[Opening SUPPLIED INFORMATION section]

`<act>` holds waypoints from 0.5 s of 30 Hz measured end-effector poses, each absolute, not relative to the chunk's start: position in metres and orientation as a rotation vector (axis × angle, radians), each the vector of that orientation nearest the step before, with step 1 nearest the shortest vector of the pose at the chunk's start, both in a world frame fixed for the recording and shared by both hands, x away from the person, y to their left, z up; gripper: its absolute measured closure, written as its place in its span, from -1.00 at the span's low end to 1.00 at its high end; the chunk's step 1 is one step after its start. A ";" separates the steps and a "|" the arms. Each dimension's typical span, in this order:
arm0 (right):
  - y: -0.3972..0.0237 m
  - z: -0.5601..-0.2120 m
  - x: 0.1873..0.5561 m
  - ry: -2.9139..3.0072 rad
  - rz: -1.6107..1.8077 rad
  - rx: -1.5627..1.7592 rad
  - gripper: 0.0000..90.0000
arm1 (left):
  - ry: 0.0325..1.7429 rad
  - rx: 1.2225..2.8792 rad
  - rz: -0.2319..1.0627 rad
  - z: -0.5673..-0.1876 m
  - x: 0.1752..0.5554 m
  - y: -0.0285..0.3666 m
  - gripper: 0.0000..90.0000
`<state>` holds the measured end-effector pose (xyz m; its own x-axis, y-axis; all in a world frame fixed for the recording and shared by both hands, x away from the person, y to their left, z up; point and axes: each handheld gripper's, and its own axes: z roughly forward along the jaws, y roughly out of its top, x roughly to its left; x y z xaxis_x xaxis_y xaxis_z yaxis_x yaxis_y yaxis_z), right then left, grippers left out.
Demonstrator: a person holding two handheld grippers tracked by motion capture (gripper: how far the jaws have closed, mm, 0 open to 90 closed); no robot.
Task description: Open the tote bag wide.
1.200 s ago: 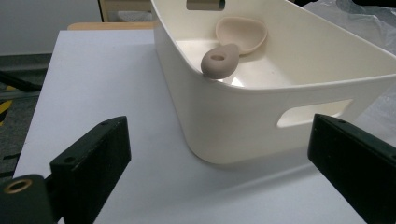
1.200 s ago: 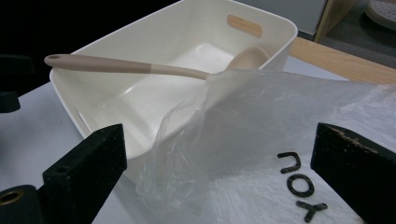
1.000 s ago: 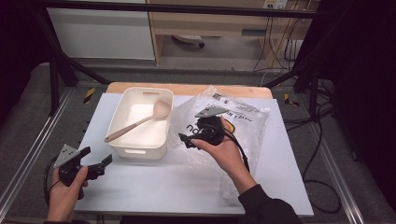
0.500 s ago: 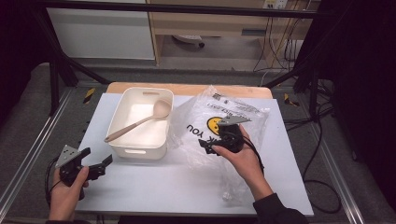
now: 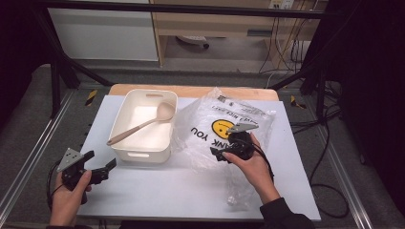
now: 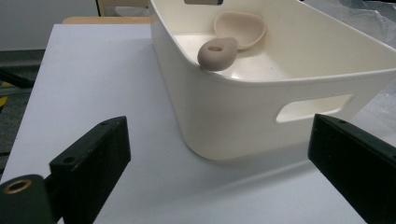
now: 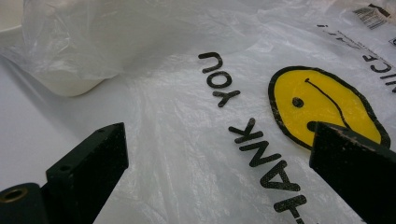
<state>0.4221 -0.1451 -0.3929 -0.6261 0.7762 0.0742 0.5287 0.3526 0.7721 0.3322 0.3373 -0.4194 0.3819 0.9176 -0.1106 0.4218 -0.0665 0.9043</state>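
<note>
White table (image 5: 157, 200) is filling mid-frame. Plastic bag (image 5: 217, 136) is lying right of centre, touching the white bin (image 5: 143, 125) holding a spoon (image 5: 141, 125). Right gripper (image 5: 217, 153) is hovering over the bag, jaws apart, empty. Left gripper (image 5: 99, 167), lower left, is gaping too, facing the bin.

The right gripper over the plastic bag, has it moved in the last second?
Yes. The right gripper has slid to the right across the plastic bag, away from the white bin, which has stayed put.

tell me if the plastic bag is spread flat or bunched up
Mostly spread flat: the plastic bag lies printed side up on the table, crinkled, one edge bunched against the white bin.
</note>
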 end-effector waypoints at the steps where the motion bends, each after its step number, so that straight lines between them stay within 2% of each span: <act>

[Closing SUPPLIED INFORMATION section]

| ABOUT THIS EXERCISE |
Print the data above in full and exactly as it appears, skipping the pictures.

| ANSWER BOX |
`<act>` holds waypoints from 0.5 s of 30 Hz measured end-effector poses, each absolute, not relative to the chunk's start: position in metres and orientation as a rotation vector (axis × angle, radians), each the vector of that orientation nearest the step before, with step 1 nearest the shortest vector of the pose at the chunk's start, both in a world frame fixed for the recording and shared by both hands, x away from the person, y to their left, z up; gripper: its absolute measured closure, written as its place in its span, from -1.00 at the span's low end to 1.00 at its high end; the chunk's step 1 is one step after its start. A ";" separates the steps and a "|" the arms. Each dimension's typical span, in this order:
arm0 (right):
  - y: -0.3972..0.0237 m
  - z: -0.5601..-0.2120 m
  - x: 0.1873..0.5561 m
  - ry: -2.9139..3.0072 rad
  - rz: -1.6107..1.8077 rad
  - rx: -1.5627..1.7592 rad
  - gripper: 0.0000..90.0000
arm1 (left):
  - ry: 0.0325..1.7429 rad
  - rx: 1.2225..2.8792 rad
  - rz: -0.2319..1.0627 rad
  - z: -0.5673..-0.1876 m
  - x: 0.1752..0.5554 m
  - y: -0.0285..0.3666 m
  - gripper: 0.0000..90.0000
`<state>` holds the measured end-effector pose (xyz m; its own x-axis, y-axis; all in a world frame fixed for the recording and shared by both hands, x away from the person, y to their left, z up; point and axes: each handheld gripper's, and its own axes: z roughly forward along the jaws, y roughly out of its top, x roughly to its left; x y z xaxis_x xaxis_y xaxis_z yaxis_x yaxis_y yaxis_z), right then left, grippers left out.
Demonstrator: a person holding two handheld grippers tracked by motion capture (gripper: how far the jaws have closed, mm, 0 open to 90 closed); no robot.
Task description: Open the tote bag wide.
1.200 s ago: 
1.200 s ago: 
1.000 s ago: 
0.500 s ago: 
now: 
now: 
now: 
<state>0.4221 -0.1451 -0.3929 -0.6261 0.7762 0.0742 0.5287 0.3526 0.7721 0.3322 0.3373 -0.4194 0.3819 0.9176 -0.1106 0.4218 -0.0665 0.9043</state>
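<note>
White table (image 5: 157, 200) is filling mid-frame. Plastic bag (image 5: 217, 136) is lying right of centre, touching the white bin (image 5: 143, 125) holding a spoon (image 5: 141, 125). Right gripper (image 5: 217, 153) is hovering over the bag, jaws apart, empty. Left gripper (image 5: 99, 167), lower left, is gaping too, facing the bin.

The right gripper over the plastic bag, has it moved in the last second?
Yes. The right gripper has slid to the right across the plastic bag, away from the white bin, which has stayed put.

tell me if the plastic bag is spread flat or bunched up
Mostly spread flat: the plastic bag lies printed side up on the table, crinkled, one edge bunched against the white bin.
</note>
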 end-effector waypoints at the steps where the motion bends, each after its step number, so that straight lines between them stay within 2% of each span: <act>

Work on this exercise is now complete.